Finding his feet, Grossman scrambled toward the sound of Trevor Shaw’s voice. After just a few steps, he fell into the Aussie’s bunker.
“At least there are four of us still alive,” Shaw said in greeting, his voice much too loud. Like Lee Grossman, he, too, was half-deaf at the moment.
“We’ve got to call a new fire mission…get it shifted downslope,” Grossman said. “Catch any Japs still alive while they retreat.”
“The first sergeant has the same idea,” Shaw replied, “but my radio’s finished. Blasted to smithereens.”
“What about the landline?”
“It’s dead,” Shaw said. “Probably cut in the bombardment. Patchett and Virginia are trying to trace the wire now.”
Lee Grossman decided not to join them in the search: two people were more than enough to chase one broken wire. He told himself, Patchett can handle calling the fire mission on his own. I’ve got to find my men.
Chapter Thirty-Eight
Day 14
It was nearly two in the morning before the American artillery fell silent across Papua. The last fire missions were called by Melvin Patchett as he walked artillery rounds down Astrolabe’s backslope. At Regimental HQ, Jock jumped on the landline to talk with his old first sergeant.
“How bad are you beat up, Top?” Jock asked.
“Pretty bad, sir,” Patchett replied, his voice sounding as if it was at the end of a long tunnel. “I’m guessing about twenty dead and a shitload wounded. Won’t know for sure until daylight.”
“How about the Japs, Top?”
“Don’t know that for sure neither, sir…but you can’t take a step around here without tripping over a dead Nip.” There was a solemn pause before Patchett added, “Bad enough the Air Force fucked us, but we’re real pissed with them cannon-cockers, too, sir. If they’d shot the danger close mission like we asked, it would’ve never come down to an FPF.”
“Don’t blame the flyboys or the artillerymen, Top.” He wanted to come right out and say it: it was the colonel who fucked you on both counts. But Hailey was only a few steps away and could hear Jock’s every word. The night had been contentious enough and the danger the GIs faced was far from over; antagonizing this incompetent commander further wouldn’t help anyone.
Additional explanation was unnecessary, anyway: an old soldier like Top would need no help getting Jock’s drift.

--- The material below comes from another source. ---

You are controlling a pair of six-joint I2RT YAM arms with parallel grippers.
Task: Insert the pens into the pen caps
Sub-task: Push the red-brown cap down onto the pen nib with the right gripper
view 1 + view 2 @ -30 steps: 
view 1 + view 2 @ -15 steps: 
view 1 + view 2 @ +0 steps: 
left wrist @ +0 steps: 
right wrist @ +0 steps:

“You can’t talk, can you, sir?” Patchett said.
“Affirmative.
”
“So it was Regiment that put the screws to us?”
“Affirmative.”
“By Regiment, I don’t mean you, of course, sir.”
“Roger, Top.”
Patchett’s words of reassurance weren’t necessary. It had never crossed Jock’s mind the first sergeant might hold him responsible for the lack of timely fire support.

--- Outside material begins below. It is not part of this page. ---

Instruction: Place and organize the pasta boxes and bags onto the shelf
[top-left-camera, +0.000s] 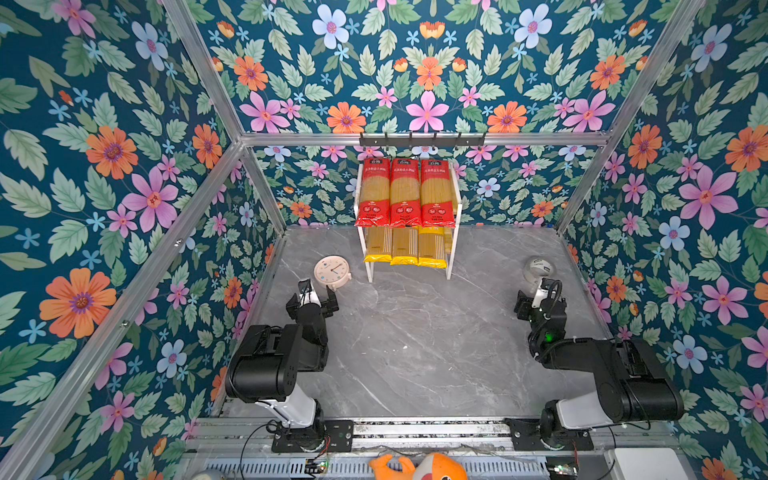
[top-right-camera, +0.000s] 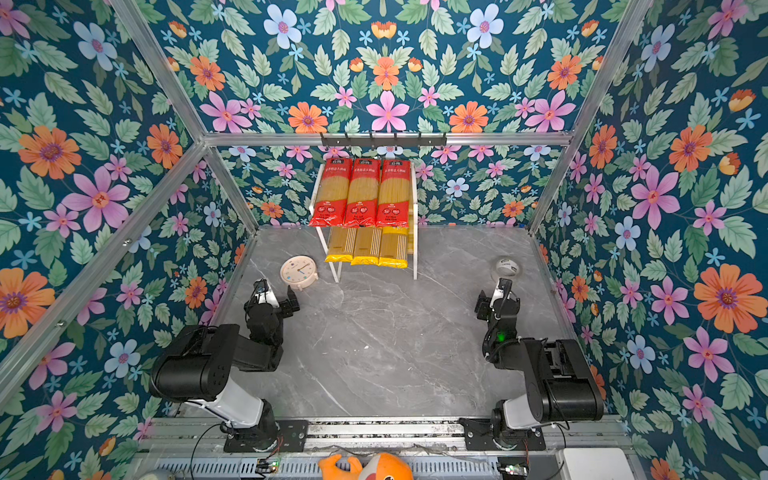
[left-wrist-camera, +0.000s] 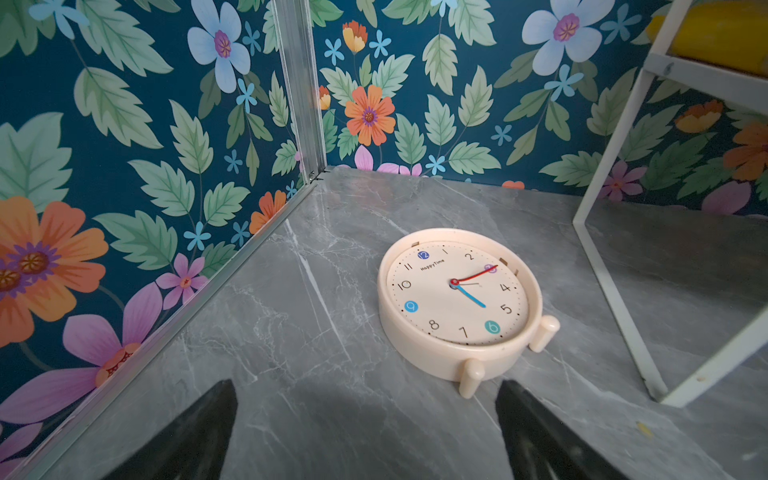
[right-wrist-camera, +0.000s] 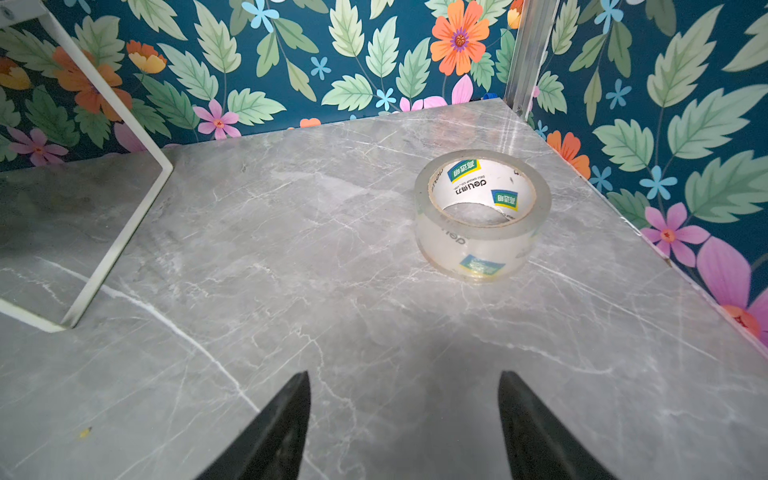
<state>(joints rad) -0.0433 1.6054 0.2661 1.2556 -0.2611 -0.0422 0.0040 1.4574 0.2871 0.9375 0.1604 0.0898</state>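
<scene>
The shelf (top-left-camera: 454, 249) (top-right-camera: 415, 257) stands against the back wall. Three red-ended pasta bags (top-left-camera: 405, 191) (top-right-camera: 361, 191) lie side by side on its top tier. On the lower tier lie three yellow bags (top-left-camera: 405, 247) (top-right-camera: 365, 247); an end of one shows in the left wrist view (left-wrist-camera: 723, 37). My left gripper (top-left-camera: 316, 297) (top-right-camera: 274, 297) (left-wrist-camera: 368, 384) hovers open and empty over the table, left of the shelf. At the table's right side my right gripper (top-left-camera: 536, 299) (top-right-camera: 496, 297) (right-wrist-camera: 405, 374) is also open and empty. No boxes are in view.
A cream clock (top-left-camera: 331, 272) (left-wrist-camera: 457, 299) lies flat just beyond the left gripper. A roll of clear tape (top-left-camera: 537, 269) (right-wrist-camera: 482, 216) sits beyond the right gripper. Shelf legs (left-wrist-camera: 617, 307) (right-wrist-camera: 120, 245) stand nearby. A black hook rail (top-left-camera: 422, 139) hangs above the shelf.
</scene>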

Patchett asked, “I suppose that son of a bitch expects us to thank him for the FPF?”
Jock took a look at Hailey. The colonel seemed quite pleased with himself, standing triumphantly, arms folded across his chest, as if presiding proudly over a great victory.
“I’m sure you’re right about that, Top,” Jock replied.
On the lowlands, the sunrise brought few surprises along the division’s front line. A handful of Japanese bodies were found, just like the night before. Casualties for the GIs were light once again.
In 81st Regiment’s sector, there was one bizarre find: just in front of their forward positions was an American ¾-ton truck, scorched and still smoldering. The unit markings on the bumper were still barely legible: the truck belonged to a wire team of 82nd Regiment, the unit on the left flank of the 81st. The team had apparently gotten lost as they went about their wire repair duties, ending up in front of 3rd Battalion of the 81st. Unfortunately, their errant journey occurred during the night’s Japanese probes. The riddled and charred bodies of the team’s four men were found in and around their devastated vehicle.
At Regimental HQ, Jock let out an exasperated sigh when he heard of the wire team’s demise. “Gentlemen,” he said, “I believe we’ve found the remains of our Japanese mechanized attack.”
Colonel Hailey bristled at the inference. “Are you saying, Major, these brave men were killed by friendly fire and not the Japanese?”
“I’m saying it’s very likely, sir,” Jock replied. “We certainly called enough artillery on them.”